→ **Goal of the exercise**
The whole listing below is to be returned without alteration.

→ **Data block**
^^^^^^^^

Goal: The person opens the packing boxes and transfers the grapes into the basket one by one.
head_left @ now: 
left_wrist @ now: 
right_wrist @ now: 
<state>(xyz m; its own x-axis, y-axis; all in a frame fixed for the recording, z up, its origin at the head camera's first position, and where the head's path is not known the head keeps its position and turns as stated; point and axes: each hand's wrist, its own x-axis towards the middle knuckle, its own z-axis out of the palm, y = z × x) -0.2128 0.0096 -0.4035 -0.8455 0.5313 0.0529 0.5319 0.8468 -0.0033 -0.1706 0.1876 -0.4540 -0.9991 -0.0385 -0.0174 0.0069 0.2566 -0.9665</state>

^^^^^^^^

→ **Written response**
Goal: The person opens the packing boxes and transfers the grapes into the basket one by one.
head_left @ now: 
left_wrist @ now: 
right_wrist @ now: 
<state>(xyz m; its own x-axis, y-axis; all in a frame fixed for the recording, z up, its origin at the head camera's first position, and where the head's path is not known the head keeps its position and turns as stated; point and axes: each hand's wrist, its own x-axis towards the middle knuckle, its own z-axis out of the palm, y = z × x) -0.2128 0.0096 -0.4035 -0.8455 0.5313 0.0529 0.5319 0.8468 -0.0033 -0.1706 0.1876 -0.4540 -0.9991 -0.0385 -0.0174 0.0069 0.2566 -0.9665</state>

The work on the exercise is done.